### Exercise requirements
Lines with "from": pull these out of the listing below.

### The data

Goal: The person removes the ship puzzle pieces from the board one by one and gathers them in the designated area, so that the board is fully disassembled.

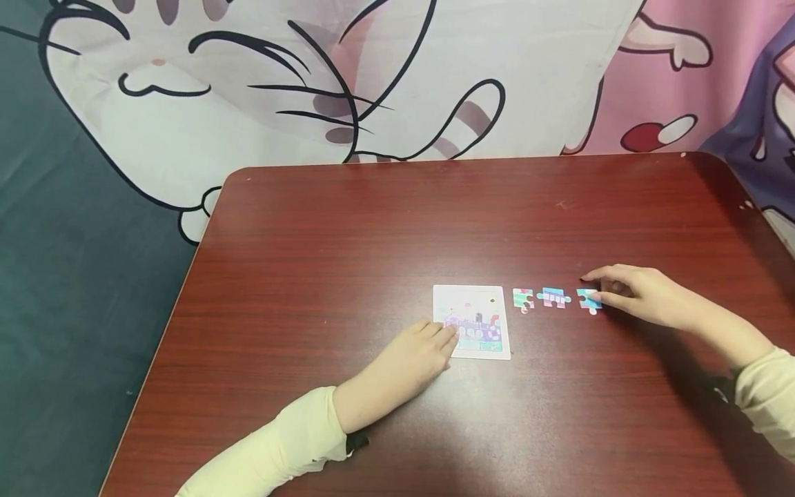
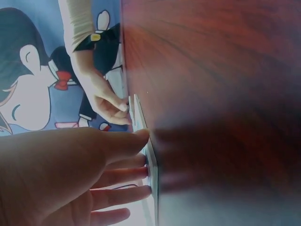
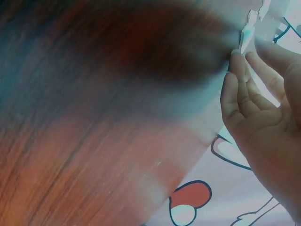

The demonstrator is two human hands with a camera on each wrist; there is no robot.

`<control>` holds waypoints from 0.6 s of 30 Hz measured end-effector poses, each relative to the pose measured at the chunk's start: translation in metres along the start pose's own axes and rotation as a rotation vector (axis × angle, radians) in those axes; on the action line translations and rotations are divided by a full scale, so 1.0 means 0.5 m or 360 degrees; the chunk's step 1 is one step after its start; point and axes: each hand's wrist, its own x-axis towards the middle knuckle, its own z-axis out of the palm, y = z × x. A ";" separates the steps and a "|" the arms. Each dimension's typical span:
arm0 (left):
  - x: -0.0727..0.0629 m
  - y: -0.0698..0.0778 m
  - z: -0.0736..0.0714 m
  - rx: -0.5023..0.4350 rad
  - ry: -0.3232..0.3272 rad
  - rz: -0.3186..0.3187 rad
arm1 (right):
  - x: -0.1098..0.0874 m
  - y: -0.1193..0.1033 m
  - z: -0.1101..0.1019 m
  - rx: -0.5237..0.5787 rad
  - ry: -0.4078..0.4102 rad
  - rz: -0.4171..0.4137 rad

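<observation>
A square picture puzzle board with a white border lies on the table. My left hand rests on its left edge, fingers fairly straight; the left wrist view shows the thumb at the board's edge. To the right of the board, small jigsaw pieces lie in a row: a green and pink piece, a blue and purple piece and a blue piece. My right hand touches the blue piece with its thumb, while the forefinger reaches past the far side. In the right wrist view the fingers partly hide the pieces.
The brown wooden table spreads around the board and pieces. Behind its far edge hangs a cloth printed with cartoon figures. A green surface lies beyond the table's left edge.
</observation>
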 end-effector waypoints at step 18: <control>-0.019 0.015 -0.008 0.0013 0.0016 -0.0075 | 0.027 -0.025 -0.009 0.0007 0.0156 -0.0037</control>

### Reply to the task
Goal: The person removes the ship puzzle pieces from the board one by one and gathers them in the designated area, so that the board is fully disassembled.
`<control>` holds waypoints from 0.6 s of 30 Hz measured end-effector poses, each relative to the pose measured at the chunk's start: translation in metres along the start pose's own axes and rotation as a rotation vector (axis × angle, radians) in those axes; on the action line translations and rotations are divided by a full scale, so 1.0 means 0.5 m or 360 degrees; the chunk's step 1 is one step after its start; point and axes: each hand's wrist, its own x-axis towards the middle knuckle, its own z-axis out of the palm, y = z × x. A ";" separates the steps and a "|" the arms. Each dimension's typical span:

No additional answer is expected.